> [EXERCISE GOAL] Starting at the line with "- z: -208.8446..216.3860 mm" and going on through the line with "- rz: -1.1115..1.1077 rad", reproduce each line in the records below exactly and nothing more.
BEGIN TASK INPUT
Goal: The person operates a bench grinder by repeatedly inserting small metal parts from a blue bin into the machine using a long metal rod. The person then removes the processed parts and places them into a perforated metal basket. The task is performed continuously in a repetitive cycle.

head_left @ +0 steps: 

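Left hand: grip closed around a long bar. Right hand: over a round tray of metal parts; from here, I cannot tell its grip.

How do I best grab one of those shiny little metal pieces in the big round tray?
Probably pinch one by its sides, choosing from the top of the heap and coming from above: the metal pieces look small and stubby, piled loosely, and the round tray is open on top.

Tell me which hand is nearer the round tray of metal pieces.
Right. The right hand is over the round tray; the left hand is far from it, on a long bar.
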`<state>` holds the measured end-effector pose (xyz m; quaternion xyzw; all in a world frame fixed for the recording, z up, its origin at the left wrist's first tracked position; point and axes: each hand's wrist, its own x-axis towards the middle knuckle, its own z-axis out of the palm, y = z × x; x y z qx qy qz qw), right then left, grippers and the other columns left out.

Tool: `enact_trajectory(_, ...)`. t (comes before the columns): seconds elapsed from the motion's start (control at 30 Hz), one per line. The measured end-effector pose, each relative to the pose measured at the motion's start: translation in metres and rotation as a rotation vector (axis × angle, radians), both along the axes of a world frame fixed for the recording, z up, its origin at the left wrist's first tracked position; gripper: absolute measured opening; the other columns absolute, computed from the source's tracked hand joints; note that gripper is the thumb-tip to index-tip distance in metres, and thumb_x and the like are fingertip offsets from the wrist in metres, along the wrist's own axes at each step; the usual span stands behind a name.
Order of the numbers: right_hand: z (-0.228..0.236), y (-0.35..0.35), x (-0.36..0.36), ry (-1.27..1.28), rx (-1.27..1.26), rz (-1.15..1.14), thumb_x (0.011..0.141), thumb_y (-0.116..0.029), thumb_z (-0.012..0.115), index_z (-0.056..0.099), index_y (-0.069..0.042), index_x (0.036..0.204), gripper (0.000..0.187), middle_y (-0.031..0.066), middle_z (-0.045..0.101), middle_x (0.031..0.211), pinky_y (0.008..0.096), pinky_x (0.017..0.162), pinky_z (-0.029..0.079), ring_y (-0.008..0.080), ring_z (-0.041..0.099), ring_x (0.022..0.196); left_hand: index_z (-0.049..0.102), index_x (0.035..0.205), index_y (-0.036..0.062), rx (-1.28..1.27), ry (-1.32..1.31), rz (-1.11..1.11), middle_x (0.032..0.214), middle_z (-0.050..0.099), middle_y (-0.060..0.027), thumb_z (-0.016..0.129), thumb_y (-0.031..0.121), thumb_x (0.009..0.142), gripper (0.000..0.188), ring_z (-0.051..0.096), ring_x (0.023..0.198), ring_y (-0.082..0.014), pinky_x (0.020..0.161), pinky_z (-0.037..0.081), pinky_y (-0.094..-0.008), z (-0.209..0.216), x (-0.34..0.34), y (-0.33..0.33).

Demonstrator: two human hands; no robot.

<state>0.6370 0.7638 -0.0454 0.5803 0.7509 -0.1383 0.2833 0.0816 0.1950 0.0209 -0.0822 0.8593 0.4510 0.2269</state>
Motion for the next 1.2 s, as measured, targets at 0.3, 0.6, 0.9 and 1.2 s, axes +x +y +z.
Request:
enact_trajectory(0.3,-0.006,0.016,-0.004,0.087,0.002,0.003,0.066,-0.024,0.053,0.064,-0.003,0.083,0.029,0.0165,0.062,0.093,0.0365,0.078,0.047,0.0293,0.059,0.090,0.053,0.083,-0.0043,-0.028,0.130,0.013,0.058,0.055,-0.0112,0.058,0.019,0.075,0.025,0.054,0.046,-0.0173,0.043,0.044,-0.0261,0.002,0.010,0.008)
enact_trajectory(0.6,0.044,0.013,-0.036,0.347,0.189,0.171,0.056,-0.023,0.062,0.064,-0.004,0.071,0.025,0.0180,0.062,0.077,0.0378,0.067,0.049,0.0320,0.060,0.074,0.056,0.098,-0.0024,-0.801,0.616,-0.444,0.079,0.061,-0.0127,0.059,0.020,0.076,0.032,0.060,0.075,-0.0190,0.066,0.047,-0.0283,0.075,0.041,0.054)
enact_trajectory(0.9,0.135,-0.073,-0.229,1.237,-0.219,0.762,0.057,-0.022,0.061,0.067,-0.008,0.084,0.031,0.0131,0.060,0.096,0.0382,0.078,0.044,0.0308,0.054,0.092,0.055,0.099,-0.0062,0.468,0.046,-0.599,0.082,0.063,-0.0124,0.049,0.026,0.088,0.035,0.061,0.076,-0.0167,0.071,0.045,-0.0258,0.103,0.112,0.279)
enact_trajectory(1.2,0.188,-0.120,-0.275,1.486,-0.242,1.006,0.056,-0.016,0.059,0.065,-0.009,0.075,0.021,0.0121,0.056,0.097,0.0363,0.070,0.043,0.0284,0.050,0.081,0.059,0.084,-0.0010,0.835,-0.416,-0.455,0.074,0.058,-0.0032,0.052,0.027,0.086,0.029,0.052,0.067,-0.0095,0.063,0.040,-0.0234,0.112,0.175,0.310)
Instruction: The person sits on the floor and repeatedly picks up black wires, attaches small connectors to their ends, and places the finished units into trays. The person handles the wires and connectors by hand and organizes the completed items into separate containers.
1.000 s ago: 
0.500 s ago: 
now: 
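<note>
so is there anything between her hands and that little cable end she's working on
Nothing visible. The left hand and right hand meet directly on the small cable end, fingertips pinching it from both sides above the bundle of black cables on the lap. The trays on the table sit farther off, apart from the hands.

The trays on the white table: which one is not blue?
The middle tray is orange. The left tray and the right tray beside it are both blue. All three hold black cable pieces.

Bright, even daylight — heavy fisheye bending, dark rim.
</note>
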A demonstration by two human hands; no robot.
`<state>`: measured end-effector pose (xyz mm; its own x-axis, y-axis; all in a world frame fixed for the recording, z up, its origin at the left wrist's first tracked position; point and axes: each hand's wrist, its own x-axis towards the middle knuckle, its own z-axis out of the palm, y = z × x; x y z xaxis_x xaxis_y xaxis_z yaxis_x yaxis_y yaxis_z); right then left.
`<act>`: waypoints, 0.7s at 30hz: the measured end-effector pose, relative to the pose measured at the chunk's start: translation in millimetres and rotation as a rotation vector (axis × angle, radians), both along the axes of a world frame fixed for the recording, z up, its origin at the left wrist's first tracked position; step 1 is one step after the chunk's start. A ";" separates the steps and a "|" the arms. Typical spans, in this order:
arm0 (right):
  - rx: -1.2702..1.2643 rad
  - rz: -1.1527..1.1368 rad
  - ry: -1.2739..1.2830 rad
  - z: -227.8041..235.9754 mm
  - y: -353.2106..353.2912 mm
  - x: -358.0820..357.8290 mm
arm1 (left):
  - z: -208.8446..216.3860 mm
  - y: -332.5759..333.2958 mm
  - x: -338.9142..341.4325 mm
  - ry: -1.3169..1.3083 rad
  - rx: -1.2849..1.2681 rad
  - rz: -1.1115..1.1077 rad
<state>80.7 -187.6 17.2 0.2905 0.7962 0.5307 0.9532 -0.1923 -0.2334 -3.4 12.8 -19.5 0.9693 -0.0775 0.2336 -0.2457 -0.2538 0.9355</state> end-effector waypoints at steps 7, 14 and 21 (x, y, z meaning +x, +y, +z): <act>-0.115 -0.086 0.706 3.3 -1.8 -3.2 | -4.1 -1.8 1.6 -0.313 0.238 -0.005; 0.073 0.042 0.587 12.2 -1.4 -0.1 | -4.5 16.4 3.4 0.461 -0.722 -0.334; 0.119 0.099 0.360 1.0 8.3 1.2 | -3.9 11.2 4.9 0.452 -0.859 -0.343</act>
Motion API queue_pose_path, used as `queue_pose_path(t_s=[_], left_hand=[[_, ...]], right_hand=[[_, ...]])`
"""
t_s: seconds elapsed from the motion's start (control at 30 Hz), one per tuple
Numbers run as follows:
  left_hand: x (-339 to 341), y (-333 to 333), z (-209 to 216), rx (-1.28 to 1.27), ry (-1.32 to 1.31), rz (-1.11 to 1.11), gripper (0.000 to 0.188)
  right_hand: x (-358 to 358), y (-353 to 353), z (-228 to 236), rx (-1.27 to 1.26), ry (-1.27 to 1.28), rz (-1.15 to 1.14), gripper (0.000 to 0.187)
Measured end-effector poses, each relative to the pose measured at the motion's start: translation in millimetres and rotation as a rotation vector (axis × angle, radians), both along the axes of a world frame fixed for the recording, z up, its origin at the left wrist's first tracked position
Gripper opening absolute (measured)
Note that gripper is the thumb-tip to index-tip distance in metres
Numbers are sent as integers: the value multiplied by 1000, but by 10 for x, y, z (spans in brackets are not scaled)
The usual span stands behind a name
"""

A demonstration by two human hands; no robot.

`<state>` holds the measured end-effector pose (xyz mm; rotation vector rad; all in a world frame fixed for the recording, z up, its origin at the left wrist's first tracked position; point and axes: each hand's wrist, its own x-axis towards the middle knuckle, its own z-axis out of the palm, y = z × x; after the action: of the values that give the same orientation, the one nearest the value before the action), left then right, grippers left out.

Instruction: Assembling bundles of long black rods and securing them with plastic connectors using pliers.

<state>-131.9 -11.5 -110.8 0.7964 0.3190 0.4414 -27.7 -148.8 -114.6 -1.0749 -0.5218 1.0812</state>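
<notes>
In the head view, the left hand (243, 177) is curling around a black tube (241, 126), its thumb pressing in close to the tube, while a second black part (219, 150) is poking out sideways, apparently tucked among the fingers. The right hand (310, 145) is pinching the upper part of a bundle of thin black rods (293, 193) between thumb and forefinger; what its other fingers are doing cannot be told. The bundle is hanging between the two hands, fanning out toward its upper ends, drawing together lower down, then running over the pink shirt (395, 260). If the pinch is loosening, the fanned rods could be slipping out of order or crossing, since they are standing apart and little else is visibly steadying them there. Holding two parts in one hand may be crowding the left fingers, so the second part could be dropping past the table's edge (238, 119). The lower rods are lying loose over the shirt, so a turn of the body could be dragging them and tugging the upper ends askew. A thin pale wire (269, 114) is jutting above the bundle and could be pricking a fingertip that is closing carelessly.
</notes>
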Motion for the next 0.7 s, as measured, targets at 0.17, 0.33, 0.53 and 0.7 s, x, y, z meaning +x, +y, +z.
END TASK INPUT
> [ANSWER TO THE EXERCISE]
  - z: -208.8446..216.3860 mm
  - y: -332.5759..333.2958 mm
  - x: -338.9142..341.4325 mm
  - ry: -1.3169..1.3083 rad
  - rx: -1.2849..1.2681 rad
  - rz: -1.1115..1.1077 rad

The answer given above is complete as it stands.